La méthode de datation 40Ar/39Ar est dérivée de la méthode K-Ar et est utilisée pour dater tant des roches très anciennes de l’ordre du milliard d’années que des roches très récentes de l’ordre du millier d’années. Elle peut être appliquée à des minéraux séparés (micas, hornblende, feldspath, feldspathoïdes, cryptomélane, verre....), à des roches totales ou des sections polies de roche par ablation laser. Cette méthode nécessite d’irradier au préalable les échantillons par un flux de neutrons rapides dans un réacteur nucléaire afin de transformer une partie du 39K en 39Ar. La mesure de cet isotope artificiel de l’argon remplaçant celle du 40K, l’âge de l’échantillon devient une fonction du rapport 40Ar/39Ar. Pour connaître le rendement de la réaction nucléaire à l’origine du 39Ar, des échantillons standard calibrés par différents laboratoires sont irradiés conjointement aux échantillons d’âge inconnu. Les domaines d’application de la méthode 40Ar/39Ar sont multiples et concernent tant les processus orogéniques que volcaniques, diagénétiques ou hydrothermaux. L’amélioration significative de la sensibilité des spectromètres de masse à source gazeuse et l’utilisation de laser à haute résolution spatiale permet aujourd’hui de travailler à l’échelle du cristal soit par dégazage progressif d’un grain isolé soit par fusion in situ sur section polie. Une technique d’encapsulation dans des tubes de quartz a été mise au point au laboratoire pour la datation des phases minérales de petite taille (argiles en particulier) susceptibles de subir des pertes d’argon pendant l’irradiation neutronique.
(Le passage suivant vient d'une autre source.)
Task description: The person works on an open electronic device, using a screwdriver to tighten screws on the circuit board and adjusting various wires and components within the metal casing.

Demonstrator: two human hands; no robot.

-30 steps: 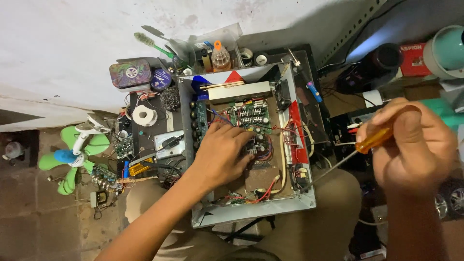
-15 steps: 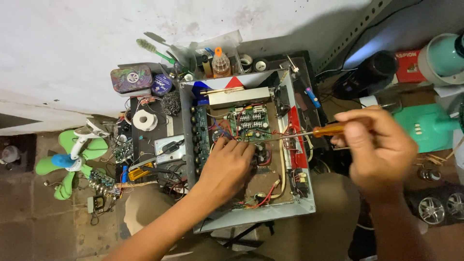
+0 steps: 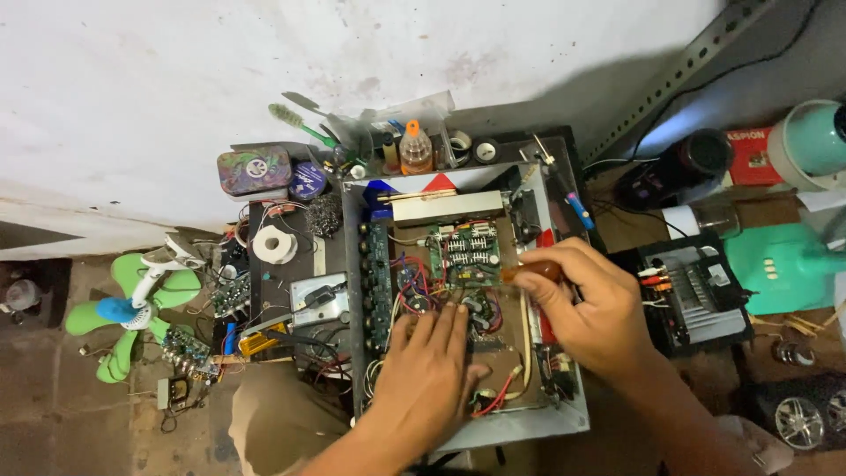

Depuis une quinzaine d’années, la thermochronologie (U-Th)/He a pris un nouvel essor, en particulier grâce aux travaux menés par l’équipe de K. Farley à Caltech. A Géosciences Montpellier, l’accent a été mis sur l’analyse des apatites pour reconstruire l’histoire thermique des roches pendant leur exhumation dans une gamme de température comprise entre 70 et 40°C environ. Les projets développés par l’équipe portent principalement sur les marges de la Méditerranée et les Pyrénées. A moyen terme notre objectif est de mettre au point les techniques nécessaires à la datation des zircons par la même méthode.